Introduction
Family businesses are a dominant organisational form worldwide and play a critical role in shaping employment, investment and long-term regional development (Hu and Hughes, 2020; Rondi et al., 2018; De Massis et al., 2018). They are also key participants in cross-border activity (Arregle et al., 2021; Mostafiz et al., 2024). Recent studies show that internationalisation by family-controlled businesses is pervasive enough to affect aggregate patterns of global competition, rather than being a marginal exception (e.g., Rondi et al., 2022). Existing research has paid great attention to examining whether and to what extent family involvement alters the degree, speed, and performance of internationalisation (e.g., Arregle et al., 2017; Kampouri et al., 2025). In contrast, the marketing dimension of family businesses’ international activity, in terms of how the family imprint travels to foreign customers and channels, remains comparatively underdeveloped in the literature.
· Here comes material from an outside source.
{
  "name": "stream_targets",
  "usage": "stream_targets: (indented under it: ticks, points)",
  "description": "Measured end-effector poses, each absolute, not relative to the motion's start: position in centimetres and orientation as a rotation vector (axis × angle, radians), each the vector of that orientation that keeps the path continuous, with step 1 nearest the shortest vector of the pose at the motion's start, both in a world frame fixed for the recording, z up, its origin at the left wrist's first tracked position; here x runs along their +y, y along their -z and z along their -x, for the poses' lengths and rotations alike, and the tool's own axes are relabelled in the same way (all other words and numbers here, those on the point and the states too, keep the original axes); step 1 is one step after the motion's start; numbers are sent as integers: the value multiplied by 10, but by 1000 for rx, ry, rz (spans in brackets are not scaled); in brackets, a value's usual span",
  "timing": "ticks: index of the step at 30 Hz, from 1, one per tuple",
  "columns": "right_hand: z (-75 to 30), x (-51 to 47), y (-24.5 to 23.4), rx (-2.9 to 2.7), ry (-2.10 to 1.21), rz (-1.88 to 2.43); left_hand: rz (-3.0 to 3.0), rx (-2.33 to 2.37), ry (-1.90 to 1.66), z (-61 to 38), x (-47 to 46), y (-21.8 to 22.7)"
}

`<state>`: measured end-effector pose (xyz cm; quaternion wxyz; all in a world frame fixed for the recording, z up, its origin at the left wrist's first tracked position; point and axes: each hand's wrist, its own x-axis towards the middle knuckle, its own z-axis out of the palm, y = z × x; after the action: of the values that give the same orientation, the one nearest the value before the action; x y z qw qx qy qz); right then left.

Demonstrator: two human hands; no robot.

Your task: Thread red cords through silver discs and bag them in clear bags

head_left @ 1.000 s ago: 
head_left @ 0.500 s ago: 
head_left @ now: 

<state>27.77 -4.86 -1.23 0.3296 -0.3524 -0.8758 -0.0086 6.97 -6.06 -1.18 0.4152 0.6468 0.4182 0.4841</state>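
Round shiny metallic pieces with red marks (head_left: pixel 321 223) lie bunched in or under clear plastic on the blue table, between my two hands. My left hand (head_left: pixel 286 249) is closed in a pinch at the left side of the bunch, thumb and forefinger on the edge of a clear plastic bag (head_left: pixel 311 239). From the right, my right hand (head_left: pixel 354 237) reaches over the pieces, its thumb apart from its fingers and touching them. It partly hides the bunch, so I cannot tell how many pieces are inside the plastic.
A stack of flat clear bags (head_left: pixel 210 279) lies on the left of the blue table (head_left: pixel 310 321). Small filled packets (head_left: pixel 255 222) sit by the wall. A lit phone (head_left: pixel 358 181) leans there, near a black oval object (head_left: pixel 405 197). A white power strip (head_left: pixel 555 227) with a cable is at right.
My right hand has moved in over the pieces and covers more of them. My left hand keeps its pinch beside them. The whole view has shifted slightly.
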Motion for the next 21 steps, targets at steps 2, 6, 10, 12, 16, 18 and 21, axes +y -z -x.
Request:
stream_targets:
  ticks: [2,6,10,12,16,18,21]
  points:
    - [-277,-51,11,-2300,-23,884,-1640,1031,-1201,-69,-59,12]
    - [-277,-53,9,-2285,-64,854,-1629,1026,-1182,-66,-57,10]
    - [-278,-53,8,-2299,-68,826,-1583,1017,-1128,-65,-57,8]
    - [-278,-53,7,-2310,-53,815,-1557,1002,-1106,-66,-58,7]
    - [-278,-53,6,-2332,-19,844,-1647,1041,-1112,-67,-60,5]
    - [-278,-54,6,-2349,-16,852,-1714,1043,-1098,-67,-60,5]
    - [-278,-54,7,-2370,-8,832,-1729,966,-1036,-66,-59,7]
International marketing can be the arena where family-specific goals, resources, and constraints can directly shape how the firm presents its brand, selects channels, and serves customers abroad. Family socioemotional wealth (SEW) concerns around control, reputation, social ties, and harmony through generations shape how firms frame and deliver value abroad (Berrone et al., 2012; Gómez-Mejía et al., 2007, 2010; Zellweger et al., 2012). These concerns are salient in international settings that often entail shared control, external scrutiny and new governance demands (Calabro et al., 2016; Cesinger et al., 2016; Xu & Hitt, 2020). As a result, family businesses frequently favour incremental, low-commitment paths that rely on trusted networks before undertaking international investments (e.g., irreversible marketing investment), with implications for market selection, positioning and channel configuration (Pukall & Calabrò, 2013; Gallo & Sveen, 1991; Graves et al., 2022). Also, when they do commit, families prefer to screen partners and locations for reputational fit and legal quality, and are willing to pay premia to secure brand safety–choices that reverberate through branding architecture and communication strategy in host markets (Astrachan et al., 2018; Requejo et al., 2018; Rienda et al., 2019; Haider et al., 2021). Stewardship norms further influence employment and CSR communications across borders, shaping how businesses cultivate legitimacy with foreign stakeholders (Block, 2010; van Essen et al., 2015; Cirillo et al., 2022a). At the same time, family businesses navigating new markets face a liability of outsidership; effective signalling (e.g., heritage cues, third-party certifications and endorsements) can help convert domestic reputation into host-market acceptance (Johanson & Vahlne, 2009; Calabrò et al., 2016; Carney & Dieleman, 2024). Building on these insights and the emerging call to study “family multinationals” from an international marketing vantage point (Rondi et al., 2022), this special issue invites research that places international marketing at the centre of the conversation on family-business internationalisation by connecting SEW-driven choices, institutional contexts and customer-facing outcomes in foreign markets.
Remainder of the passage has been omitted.